According to a famous Danish Twin study (Hum Genet 1996; 97: 319- 323):


The authors studied twins to determine the extent to which genetics impacts longevity. The study established that less than 25 percent of how long the average person lives is dictated by genes. In other words, most of how long and how well you live is up to you! By looking at human physiology, the average age expectancy should be about 90; however, current life expectancy is around 78. While this number continues to rise for women, the facts show that on average, we are leaving about 12 years on the table.


To garner a better understanding of this, an interesting project supported by the National Geographic Society and the National Institute on Aging is studying those populations with the greatest life expectancy. These areas are called “Blue Zones”, and include Okinawa, Japan; Nicoya, Costa Rica; Ikaria, Greece; and Sardinia, Italy.


As research has shown, people in Blue Zones share common characteristics that I believe to be significant. What’s most noteworthy is those who live to 90 and beyond aren’t necessarily those who run ultra-marathons, climb the corporate ladder or take artificial hormones. The nine “rules” that I believe contribute to a long life are:


1. Move naturally

Natural movement occurs when people live in environments that constantly nudge them into moving: they walk to the store, to their friends house or places of worship; their houses have stairs; they have gardens in their yards.


Consider making things a little inconvenient. Take an extra trip up or down the stairs instead of loading things at the top or bottom to take up later; avoid the moving walkway on your way to your airport gate; park far from the entrance; walk a dog; do your own yard and house work; get rid of those time-saving electronics and other equipment that has “simplified” your life.


2. Right outlook

Why do you wake up in the morning and what gets you out of bed? Look inside and do an internal inventory. Understand your sense of purpose through your values, passions, gifts and talents. In addition, eliminate stress. Stress leads to chronic inflammation which is associated with every major age-related disease.


Okinawans take a few moments each day to remember their ancestors; Adventists pray; Ikarians take a nap and Sardinians have happy hour. Find a stress-reducing strategy that works for you and make it routine. In my opinion, the best way to reduce stress is to practice breathing exercises, yoga or meditation.


3. Eat wisely

I heard a great quote the other day, “If you really want to lose weight, cook what you eat.” Too often, especially when we’re busy, we don’t plan out meals and end up eating out, on-the-go and/or high dense caloric foods. There is also a great deal of confusion about food as there is a new diet coming out everyday.


4. Follow the 80/20 rule

“Hara hachi bu”, the 2500-year old Okianawan Confucian mantra said before meals, reminds people to stop eating when their stomach is 80 percent full. The 20 percent gap between not being hungry and feeling full could be the difference between losing weight and gaining it. Additionally, the Okinawans typically use smaller plates and serve their food at the counter. Placing an entire meal on the table in front of you encourages over-eating. Who hasn’t over-indulged at a Thanksgiving feast?


It’s also best to follow this advice: eat like a king at breakfast, a prince at lunch and a pauper at dinner. Your smallest meal of the day should be eaten in the late afternoon or evening, and night-time snacks should be avoided. Another great tip: remove TV’s from the kitchen.


5. Eat plant-based food

Meat in general is more expensive, higher in iron (see report on iron) and saturated fats (see fats). Eat lean meats less often and in less quantity. Try a few vegetarian meals a week and slowly decrease the amount by adding vegetables to your plate. Beans, including fava, black and soy and lentils are the cornerstone of most centenarian diets. Snacking on nuts – just a handful per day – has been associated with an extra two to three years of life expectancy.


6. Wine (a little)

Moderate drinkers outlive non-drinkers (this is true, I’m not making it up!). However, you should limit your consumption to one glass per day. Your liver’s capacity to detoxify alcohol is overwhelmed at more than one drink a day.

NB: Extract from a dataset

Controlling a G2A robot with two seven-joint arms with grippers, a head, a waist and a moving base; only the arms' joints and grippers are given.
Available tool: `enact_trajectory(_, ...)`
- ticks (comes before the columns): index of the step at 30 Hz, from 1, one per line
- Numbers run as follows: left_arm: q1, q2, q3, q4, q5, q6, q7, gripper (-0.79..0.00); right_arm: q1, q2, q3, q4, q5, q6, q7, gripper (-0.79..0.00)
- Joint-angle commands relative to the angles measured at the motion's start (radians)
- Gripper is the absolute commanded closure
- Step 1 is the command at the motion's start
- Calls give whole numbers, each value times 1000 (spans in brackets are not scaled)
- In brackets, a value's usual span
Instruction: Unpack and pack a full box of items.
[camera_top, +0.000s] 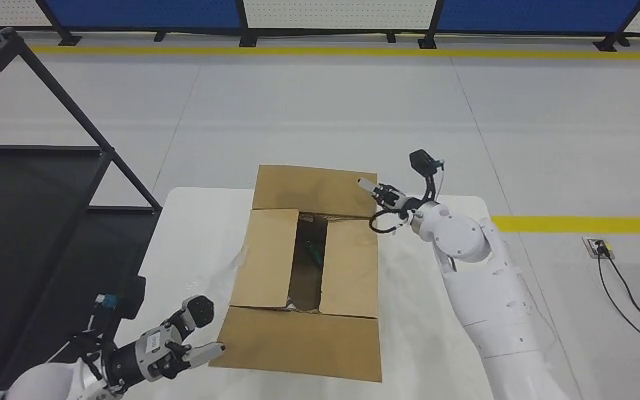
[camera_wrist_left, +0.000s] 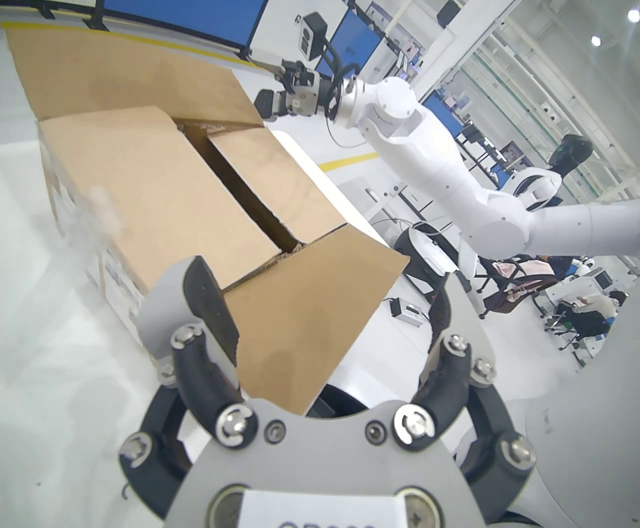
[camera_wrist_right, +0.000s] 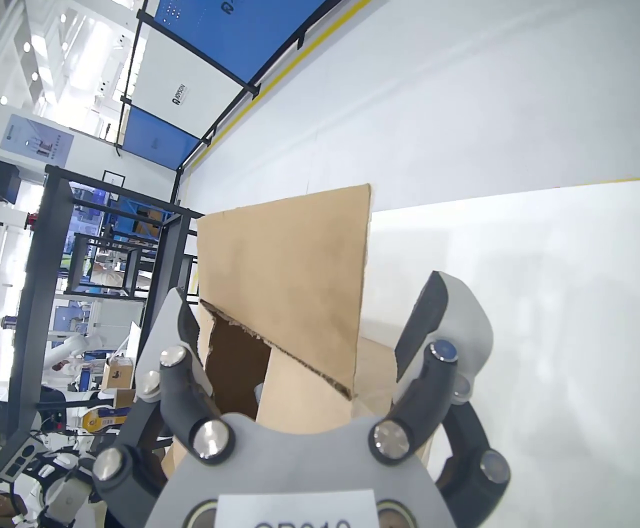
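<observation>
I work at a white table with a smooth, matte top, on a pale grey floor. A yellow line runs across the floor in front of blue panels on the far side. A black metal frame stands to my left.

The box sits in the middle of the table. It is plain brown corrugated cardboard with a white label on one side wall. Its far flap and near flap are folded outward. The two side flaps lie inward, nearly flat, leaving a narrow dark slot between them. What lies in the slot is too hidden to name. The cut edges are rough and show the fluting.

My left gripper is at the left corner of the near flap. Its black-padded fingers are spread apart and clamp nothing, and the flap's corner reaches in between them. My right gripper is at the right corner of the far flap. Its fingers are likewise released and wide, with that flap's edge between them.
</observation>
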Motion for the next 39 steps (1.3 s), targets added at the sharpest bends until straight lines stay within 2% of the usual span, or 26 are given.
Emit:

7. Connect = 4 additional years

Most centenarians (100+) belong to some faith-based community. It doesn’t matter if you’re Christian, Buddhist, Muslim, Jewish or some other religion that meets as a community. Research shows that attending faith-based services four times per month will add four to14 years of life expectancy. I would say that spirituality adds a sense of community and purpose to your life.


8. Put loved ones first

Put your family first. Keep aging parents and grandparents nearby or in your home; invest time and love in your children. A positive, committed relationship can add up to three years of life expectancy.


9. The right Social Network

I’m not talking about Facebook. Those with the greatest longevity choose – or are born into – social circles that support healthy behaviors. Research from the Framingham Studies show that smoking, obesity, happiness, and even loneliness is contagious. Assessing who you hang out with and proactively surrounding yourself with the right friends will do more to add years to your life than just about anything else.


Remember: baby steps. Change takes time and desire. But it’s worth it!